STORED DATA -
● ● ● ● ●
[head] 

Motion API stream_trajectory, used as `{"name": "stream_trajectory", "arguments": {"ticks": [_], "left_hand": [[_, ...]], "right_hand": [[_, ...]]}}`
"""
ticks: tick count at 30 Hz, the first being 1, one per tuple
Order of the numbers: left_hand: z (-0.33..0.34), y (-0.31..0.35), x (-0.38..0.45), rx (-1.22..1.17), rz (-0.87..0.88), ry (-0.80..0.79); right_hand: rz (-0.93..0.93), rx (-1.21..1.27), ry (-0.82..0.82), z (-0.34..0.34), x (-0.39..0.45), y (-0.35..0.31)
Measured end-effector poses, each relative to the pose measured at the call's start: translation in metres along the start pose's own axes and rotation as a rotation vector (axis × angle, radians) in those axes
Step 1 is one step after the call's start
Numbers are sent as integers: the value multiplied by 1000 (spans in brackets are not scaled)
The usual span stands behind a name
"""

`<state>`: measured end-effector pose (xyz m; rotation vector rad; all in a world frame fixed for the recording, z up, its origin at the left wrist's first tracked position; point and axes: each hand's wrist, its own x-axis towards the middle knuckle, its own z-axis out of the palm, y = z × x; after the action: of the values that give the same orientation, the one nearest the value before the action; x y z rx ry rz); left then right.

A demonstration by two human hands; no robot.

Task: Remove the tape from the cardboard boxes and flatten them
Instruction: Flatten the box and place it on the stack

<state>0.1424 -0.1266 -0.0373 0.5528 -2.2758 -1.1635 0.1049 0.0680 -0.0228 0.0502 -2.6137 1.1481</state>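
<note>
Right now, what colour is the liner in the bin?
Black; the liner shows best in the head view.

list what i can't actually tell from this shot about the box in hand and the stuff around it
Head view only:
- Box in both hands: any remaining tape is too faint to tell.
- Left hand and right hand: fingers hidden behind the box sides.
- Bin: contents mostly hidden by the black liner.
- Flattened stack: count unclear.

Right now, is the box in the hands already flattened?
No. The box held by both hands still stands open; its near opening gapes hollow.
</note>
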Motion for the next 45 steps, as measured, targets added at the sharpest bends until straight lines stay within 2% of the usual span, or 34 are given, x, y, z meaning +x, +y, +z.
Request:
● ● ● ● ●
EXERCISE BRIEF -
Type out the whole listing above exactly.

RESPONSE BOX -
[head] 

Motion API stream_trajectory, used as `{"name": "stream_trajectory", "arguments": {"ticks": [_], "left_hand": [[_, ...]], "right_hand": [[_, ...]]}}`
"""
ticks: tick count at 30 Hz, the first being 1, one per tuple
Order of the numbers: left_hand: z (-0.33..0.34), y (-0.31..0.35), x (-0.38..0.45), rx (-1.22..1.17), rz (-0.87..0.88), ry (-0.80..0.79); right_hand: rz (-0.93..0.93), rx (-1.21..1.27), ry (-0.82..0.82), z (-0.34..0.34), x (-0.39..0.45), y (-0.35..0.31)
Measured end-effector poses, each relative to the pose measured at the call's start: translation in metres along the start pose's own axes and rotation as a rotation vector (axis × angle, radians) in those axes
Step 1 is one step after the call's start
Numbers are sent as integers: the value multiplied by 1000 (spans in brackets are not scaled)
The usual span stands behind a name
"""

`<state>`: measured end-effector pose (xyz m; rotation vector rad; all in a world frame fixed for the recording, z up, its origin at the left wrist's first tracked position; point and axes: each hand's wrist, its own x-axis towards the middle knuckle, its own z-axis out of the palm, y = z × x; after the action: of the values that give the same orientation, the one nearest the value before the action; x y z rx ry rz); left then right.

A demonstration by two human hands; no robot.

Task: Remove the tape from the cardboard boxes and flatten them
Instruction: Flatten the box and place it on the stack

<state>0.1424 -0.1266 -0.0373 0.5528 -2.2758 -1.1635 0.1049 0.0680 -0.0228 0.0502 -2.6137 1.1481</state>
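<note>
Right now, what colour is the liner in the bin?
Black; the liner shows best in the head view.

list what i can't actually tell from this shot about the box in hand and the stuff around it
Head view only:
- Box in both hands: any remaining tape is too faint to tell.
- Left hand and right hand: fingers hidden behind the box sides.
- Bin: contents mostly hidden by the black liner.
- Flattened stack: count unclear.

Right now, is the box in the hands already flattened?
No. The box held by both hands still stands open; its near opening gapes hollow.
</note>
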Motion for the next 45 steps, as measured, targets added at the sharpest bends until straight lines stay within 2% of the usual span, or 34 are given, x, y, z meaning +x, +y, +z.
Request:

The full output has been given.